• **INSTRUCTIONS TO FOLLOW**
Line by line, transcribe the data shown below.

• **DATA SEGMENT**
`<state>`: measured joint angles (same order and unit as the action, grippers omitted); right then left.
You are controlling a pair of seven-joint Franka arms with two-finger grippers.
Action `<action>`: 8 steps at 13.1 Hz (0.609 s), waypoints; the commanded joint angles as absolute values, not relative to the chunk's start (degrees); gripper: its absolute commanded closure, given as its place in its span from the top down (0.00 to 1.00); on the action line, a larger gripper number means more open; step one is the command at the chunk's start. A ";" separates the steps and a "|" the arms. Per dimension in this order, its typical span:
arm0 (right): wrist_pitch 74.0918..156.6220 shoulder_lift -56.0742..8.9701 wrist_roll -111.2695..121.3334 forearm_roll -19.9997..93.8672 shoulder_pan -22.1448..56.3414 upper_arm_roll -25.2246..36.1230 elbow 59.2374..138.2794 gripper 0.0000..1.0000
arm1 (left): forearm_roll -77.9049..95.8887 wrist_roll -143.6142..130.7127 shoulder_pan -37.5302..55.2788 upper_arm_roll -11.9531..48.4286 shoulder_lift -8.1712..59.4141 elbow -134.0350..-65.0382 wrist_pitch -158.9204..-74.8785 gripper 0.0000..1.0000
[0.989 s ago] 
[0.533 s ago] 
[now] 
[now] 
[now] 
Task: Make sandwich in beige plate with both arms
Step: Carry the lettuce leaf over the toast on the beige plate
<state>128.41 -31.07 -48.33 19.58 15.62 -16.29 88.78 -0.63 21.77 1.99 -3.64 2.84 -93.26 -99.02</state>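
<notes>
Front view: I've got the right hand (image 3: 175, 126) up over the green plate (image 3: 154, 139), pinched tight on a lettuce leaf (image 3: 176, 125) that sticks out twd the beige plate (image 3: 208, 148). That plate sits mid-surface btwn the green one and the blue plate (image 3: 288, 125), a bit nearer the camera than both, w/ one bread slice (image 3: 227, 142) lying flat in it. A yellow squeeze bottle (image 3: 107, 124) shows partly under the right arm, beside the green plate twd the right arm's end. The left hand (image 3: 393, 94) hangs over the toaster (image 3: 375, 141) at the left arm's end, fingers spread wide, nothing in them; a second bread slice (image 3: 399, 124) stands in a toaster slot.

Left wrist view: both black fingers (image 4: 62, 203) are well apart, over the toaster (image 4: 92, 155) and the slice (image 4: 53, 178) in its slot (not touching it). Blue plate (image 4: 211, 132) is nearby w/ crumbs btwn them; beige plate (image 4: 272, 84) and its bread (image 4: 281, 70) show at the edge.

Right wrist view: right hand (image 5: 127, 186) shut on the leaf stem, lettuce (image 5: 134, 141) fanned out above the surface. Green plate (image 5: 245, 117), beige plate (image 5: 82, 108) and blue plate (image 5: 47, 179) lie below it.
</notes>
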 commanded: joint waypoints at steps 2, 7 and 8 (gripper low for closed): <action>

• **THE COMPLETED TASK**
`<state>`: measured joint angles (same order and unit as the action, grippers omitted); right then left.
You are controlling a pair of seven-joint Franka arms with two-finger grippers.
Action `<action>`: 8 steps at 13.1 Hz (0.609 s), waypoints; the commanded joint angles as absolute values, not relative to the chunk's start (degrees); gripper: its absolute commanded closure, given as its place in its span from the top down (0.00 to 1.00); on the action line, a larger gripper number means more open; step one is the command at the chunk's start. A ";" separates the steps and a "|" the arms. Per dimension in this order, its typical span:
arm0 (right): wrist_pitch 74.0918..156.6220 shoulder_lift -56.0742..8.9701 wrist_roll -111.2695..121.3334 forearm_roll -19.9997..93.8672 shoulder_pan -22.1448..56.3414 upper_arm_roll -25.2246..36.1230 elbow 59.2374..138.2794 gripper 0.0000..1.0000
arm1 (left): forearm_roll -77.9049..95.8887 wrist_roll -143.6142..130.7127 shoulder_pan -37.5302..55.2788 upper_arm_roll -11.9531..48.4286 shoulder_lift -8.1712..59.4141 elbow -134.0350..-65.0382 wrist_pitch -158.9204..-74.8785 gripper 0.0000..1.0000
[0.989 s ago] 
[0.533 s ago] 
[now] 
[now] 
[now] 
Task: Make sandwich in beige plate with both arms
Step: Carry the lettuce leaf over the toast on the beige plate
<state>128.41 -31.07 -48.33 19.58 15.62 -16.29 88.78 -0.63 21.77 1.99 -3.64 2.84 -93.26 -99.02</state>
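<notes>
Front view: I've got the right hand (image 3: 175, 126) up over the green plate (image 3: 154, 139), pinched tight on a lettuce leaf (image 3: 176, 125) that sticks out twd the beige plate (image 3: 208, 148). That plate sits mid-surface btwn the green one and the blue plate (image 3: 288, 125), a bit nearer the camera than both, w/ one bread slice (image 3: 227, 142) lying flat in it. A yellow squeeze bottle (image 3: 107, 124) shows partly under the right arm, beside the green plate twd the right arm's end. The left hand (image 3: 393, 94) hangs over the toaster (image 3: 375, 141) at the left arm's end, fingers spread wide, nothing in them; a second bread slice (image 3: 399, 124) stands in a toaster slot.

Left wrist view: both black fingers (image 4: 62, 203) are well apart, over the toaster (image 4: 92, 155) and the slice (image 4: 53, 178) in its slot (not touching it). Blue plate (image 4: 211, 132) is nearby w/ crumbs btwn them; beige plate (image 4: 272, 84) and its bread (image 4: 281, 70) show at the edge.

Right wrist view: right hand (image 5: 127, 186) shut on the leaf stem, lettuce (image 5: 134, 141) fanned out above the surface. Green plate (image 5: 245, 117), beige plate (image 5: 82, 108) and blue plate (image 5: 47, 179) lie below it.
</notes>
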 commanded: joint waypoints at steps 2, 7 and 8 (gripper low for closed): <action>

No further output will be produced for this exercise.